NIB Bank was a Pakistani bank which was based in Karachi, Pakistan. It was formed in 2003 as a result of merger of IFIC Bank and the National Development Leasing Corporation (NDLC), and this newly formed entity was called the NDLC-IFIC Bank (NIB).

The bank was established through the efforts of Khuwaja Iqbal Hassan and Sultan Ali Allana (now Chairman, HBL). In 2004, soon after NIB's creation, Fullerton Financial Holdings a subsidiary of Temasek Holdings acquired a majority stake in the bank. This was one of the largest Direct Foreign Investment in Pakistan at that time.

Fullerton Financial Holdings at that time, had stakes in banks across Asia and ran highly successful SME and Commercial businesses.

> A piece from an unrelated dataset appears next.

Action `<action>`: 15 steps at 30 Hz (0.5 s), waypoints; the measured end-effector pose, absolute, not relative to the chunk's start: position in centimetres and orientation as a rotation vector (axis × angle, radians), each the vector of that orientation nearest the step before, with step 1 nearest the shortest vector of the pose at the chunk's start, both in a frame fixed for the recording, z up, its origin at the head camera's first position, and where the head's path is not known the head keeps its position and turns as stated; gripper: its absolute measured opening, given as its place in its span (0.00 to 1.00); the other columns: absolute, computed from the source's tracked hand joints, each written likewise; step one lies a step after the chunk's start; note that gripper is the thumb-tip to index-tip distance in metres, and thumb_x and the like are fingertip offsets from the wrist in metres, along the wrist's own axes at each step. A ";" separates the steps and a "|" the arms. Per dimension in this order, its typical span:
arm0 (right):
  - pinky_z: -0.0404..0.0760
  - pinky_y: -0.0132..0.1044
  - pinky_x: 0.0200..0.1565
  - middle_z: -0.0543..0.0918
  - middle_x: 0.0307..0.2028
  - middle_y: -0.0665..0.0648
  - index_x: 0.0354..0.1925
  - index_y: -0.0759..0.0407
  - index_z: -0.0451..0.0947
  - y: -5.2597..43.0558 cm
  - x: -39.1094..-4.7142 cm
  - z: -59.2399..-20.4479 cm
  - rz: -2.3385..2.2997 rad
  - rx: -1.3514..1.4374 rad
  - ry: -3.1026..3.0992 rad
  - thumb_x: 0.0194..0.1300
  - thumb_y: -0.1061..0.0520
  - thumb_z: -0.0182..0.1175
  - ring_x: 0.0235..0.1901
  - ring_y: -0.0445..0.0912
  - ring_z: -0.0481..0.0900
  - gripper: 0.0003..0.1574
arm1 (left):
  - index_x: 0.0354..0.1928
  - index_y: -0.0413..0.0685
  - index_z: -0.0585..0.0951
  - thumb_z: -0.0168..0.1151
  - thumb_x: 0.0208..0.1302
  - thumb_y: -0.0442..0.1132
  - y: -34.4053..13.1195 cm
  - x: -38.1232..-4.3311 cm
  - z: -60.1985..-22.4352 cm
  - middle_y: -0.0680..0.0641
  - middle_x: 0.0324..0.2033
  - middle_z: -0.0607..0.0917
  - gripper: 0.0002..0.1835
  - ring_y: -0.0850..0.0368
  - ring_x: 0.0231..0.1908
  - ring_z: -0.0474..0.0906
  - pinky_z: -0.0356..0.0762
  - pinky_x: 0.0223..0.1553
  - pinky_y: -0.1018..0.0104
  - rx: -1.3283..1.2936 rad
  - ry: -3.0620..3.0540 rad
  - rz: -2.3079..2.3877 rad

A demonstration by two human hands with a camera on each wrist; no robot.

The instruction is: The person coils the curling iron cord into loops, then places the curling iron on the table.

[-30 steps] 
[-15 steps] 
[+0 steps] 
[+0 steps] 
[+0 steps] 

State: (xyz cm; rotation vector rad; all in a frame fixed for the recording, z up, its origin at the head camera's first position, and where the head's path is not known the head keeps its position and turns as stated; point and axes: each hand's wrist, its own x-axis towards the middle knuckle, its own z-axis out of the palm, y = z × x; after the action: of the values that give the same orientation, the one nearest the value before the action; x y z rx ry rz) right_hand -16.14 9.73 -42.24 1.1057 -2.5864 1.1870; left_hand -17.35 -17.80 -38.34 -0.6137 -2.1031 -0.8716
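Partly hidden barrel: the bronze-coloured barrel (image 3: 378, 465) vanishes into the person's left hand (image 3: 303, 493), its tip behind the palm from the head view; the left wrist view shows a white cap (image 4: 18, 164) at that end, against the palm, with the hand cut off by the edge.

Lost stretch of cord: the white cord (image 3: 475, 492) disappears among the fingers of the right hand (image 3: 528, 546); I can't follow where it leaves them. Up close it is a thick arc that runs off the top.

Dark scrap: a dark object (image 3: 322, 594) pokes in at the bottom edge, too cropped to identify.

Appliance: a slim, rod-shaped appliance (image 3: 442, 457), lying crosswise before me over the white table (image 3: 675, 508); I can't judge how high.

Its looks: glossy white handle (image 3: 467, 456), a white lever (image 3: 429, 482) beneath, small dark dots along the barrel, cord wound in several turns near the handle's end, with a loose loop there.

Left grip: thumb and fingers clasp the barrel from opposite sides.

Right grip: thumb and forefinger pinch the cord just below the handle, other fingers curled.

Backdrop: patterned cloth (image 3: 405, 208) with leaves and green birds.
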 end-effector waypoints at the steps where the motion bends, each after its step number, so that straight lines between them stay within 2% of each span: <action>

Their models were adopted in NIB Bank and the Pakistan banking industry saw its first structured commercial and SME lending programs.

As of Dec 31, 2015 NIB Bank had a paid up capital of PKR 103 billion and total assets of PKR 243 billion. The bank had presence in 52 cities in Pakistan with over 170 branches connected online. NIB Bank had around 3,000 employees and its head office was in the city of Karachi. NIB Bank's main business units included Retail Banking, Commercial Banking, Corporate and Investment Banking and Treasury Services. The Bank competed with all other major banks operating in Pakistan.

NIB bank ceased its operations in Pakistan with effect from July 7, 2017 and its assets now stand amalgamated into MCB.

Senior management
Atif R. Bokhari was the President and currently the Chief Executive Officer of NIB Bank is Yameen Karai.

Teo Cheng San, Roland has been an independent Chairman of the Board of NIB Bank since 1 August 2011.

History
NIB Bank completed ten years of operations in 2013. The Bank came into being in October 2003 after two financial entities were merged: the National Development Leasing Corporation (NDLC) and IFIC Bank. The new bank was named NIB Bank.
As NIB Bank grew, it continued to acquire more banks. The Pakistan-based operations of Credit Agricole Indosuez were acquired in April 2004. In 2007, PICIC Commercial Bank Limited was also acquired by NIB Bank.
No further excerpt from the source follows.